[GOAL OF THE EXERCISE] In the data, find each line where the word "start" appears and list that line.

[THE DATA]
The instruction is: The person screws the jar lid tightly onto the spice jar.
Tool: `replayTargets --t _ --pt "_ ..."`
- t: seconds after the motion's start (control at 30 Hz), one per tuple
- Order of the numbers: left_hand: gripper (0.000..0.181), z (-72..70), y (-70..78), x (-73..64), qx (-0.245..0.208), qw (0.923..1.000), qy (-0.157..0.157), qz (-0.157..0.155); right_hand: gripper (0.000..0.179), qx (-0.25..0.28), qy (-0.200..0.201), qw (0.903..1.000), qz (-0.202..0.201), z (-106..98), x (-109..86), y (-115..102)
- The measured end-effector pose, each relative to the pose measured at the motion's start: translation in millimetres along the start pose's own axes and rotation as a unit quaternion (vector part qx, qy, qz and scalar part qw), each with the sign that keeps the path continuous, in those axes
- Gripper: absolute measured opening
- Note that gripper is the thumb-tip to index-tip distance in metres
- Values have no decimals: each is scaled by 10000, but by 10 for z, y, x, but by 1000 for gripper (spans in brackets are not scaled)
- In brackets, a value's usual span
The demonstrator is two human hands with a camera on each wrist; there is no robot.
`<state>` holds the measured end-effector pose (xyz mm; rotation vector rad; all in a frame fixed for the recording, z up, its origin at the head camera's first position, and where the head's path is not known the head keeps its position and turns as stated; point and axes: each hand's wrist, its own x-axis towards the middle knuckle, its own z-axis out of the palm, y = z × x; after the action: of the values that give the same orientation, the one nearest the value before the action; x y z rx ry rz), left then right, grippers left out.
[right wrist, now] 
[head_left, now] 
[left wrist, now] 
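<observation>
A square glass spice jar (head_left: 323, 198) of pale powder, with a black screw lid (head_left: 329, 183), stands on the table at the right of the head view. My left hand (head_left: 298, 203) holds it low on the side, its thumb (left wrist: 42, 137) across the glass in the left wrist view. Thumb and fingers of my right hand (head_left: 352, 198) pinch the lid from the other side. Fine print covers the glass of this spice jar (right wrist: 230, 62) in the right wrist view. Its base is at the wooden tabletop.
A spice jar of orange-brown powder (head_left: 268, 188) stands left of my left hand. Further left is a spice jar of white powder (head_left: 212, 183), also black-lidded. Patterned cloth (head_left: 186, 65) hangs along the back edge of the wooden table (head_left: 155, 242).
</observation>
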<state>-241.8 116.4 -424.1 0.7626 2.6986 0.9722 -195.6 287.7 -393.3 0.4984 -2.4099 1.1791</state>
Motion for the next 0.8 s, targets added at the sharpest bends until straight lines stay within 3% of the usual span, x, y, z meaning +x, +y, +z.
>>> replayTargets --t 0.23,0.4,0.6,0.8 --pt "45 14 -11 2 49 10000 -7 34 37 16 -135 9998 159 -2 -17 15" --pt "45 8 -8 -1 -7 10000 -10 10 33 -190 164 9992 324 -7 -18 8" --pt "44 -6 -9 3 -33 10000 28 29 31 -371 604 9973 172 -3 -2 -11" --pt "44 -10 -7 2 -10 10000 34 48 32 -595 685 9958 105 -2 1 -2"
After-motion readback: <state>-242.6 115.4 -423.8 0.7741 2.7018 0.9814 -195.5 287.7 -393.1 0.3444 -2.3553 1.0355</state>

[REPLY TO THE EXERCISE]
- t: seconds after the motion's start (control at 30 Hz), one per tuple
- The measured end-effector pose, each relative to the pose measured at the motion's start: translation in millimetres along the start pose's own axes and rotation as a unit quaternion (vector part qx, qy, qz and scalar part qw), each with the sign that keeps the path continuous, in those axes

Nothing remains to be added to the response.